Your assignment —
Nothing but a number should be given: how many lines in the listing contain the word "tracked".

The data —

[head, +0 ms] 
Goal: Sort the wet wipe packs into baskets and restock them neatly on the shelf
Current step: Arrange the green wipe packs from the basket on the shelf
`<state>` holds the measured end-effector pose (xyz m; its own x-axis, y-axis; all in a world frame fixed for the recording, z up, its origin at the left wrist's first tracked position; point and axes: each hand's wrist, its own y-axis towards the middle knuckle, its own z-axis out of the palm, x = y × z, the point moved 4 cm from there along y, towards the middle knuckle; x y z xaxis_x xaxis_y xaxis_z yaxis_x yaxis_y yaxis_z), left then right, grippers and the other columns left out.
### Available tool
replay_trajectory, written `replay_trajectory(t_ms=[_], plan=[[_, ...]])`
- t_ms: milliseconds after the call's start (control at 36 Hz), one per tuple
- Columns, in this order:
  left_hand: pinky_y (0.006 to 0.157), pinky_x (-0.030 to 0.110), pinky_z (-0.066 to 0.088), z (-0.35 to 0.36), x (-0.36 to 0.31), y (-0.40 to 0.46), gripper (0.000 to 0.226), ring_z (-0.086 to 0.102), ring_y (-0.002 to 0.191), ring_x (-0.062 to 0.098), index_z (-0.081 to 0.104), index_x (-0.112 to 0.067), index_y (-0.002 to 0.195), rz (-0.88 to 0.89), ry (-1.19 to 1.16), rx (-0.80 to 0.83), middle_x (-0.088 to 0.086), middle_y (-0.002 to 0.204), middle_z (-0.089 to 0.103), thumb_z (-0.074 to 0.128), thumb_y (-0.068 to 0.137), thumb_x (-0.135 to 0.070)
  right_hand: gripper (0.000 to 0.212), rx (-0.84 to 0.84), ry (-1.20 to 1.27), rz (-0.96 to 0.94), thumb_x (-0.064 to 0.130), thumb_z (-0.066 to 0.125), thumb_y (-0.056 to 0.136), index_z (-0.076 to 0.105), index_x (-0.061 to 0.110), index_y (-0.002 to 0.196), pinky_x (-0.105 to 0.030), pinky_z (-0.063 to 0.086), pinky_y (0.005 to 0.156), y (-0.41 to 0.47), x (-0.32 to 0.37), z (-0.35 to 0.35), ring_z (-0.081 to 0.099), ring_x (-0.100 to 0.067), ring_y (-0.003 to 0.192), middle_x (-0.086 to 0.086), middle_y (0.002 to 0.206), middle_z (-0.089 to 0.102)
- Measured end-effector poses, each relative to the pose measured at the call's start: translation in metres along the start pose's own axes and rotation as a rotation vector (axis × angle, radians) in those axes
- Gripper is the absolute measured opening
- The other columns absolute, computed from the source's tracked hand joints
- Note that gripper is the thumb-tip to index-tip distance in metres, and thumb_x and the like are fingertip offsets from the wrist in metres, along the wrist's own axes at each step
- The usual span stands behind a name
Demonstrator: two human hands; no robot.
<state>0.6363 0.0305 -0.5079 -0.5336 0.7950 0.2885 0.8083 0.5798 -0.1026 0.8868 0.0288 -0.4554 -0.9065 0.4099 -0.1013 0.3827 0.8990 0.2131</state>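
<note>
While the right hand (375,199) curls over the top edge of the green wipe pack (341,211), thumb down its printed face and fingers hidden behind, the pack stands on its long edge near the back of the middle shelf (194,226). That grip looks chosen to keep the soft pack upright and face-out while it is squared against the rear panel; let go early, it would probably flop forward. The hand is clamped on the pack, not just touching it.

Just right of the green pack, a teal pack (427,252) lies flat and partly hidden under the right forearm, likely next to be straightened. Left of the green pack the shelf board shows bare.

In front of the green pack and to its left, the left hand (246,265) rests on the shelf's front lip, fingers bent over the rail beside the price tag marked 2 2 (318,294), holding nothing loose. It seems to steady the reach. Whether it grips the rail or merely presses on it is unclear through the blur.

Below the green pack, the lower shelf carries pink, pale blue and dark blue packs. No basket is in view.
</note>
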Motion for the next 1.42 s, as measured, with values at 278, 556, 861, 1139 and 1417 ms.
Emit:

Solution —
2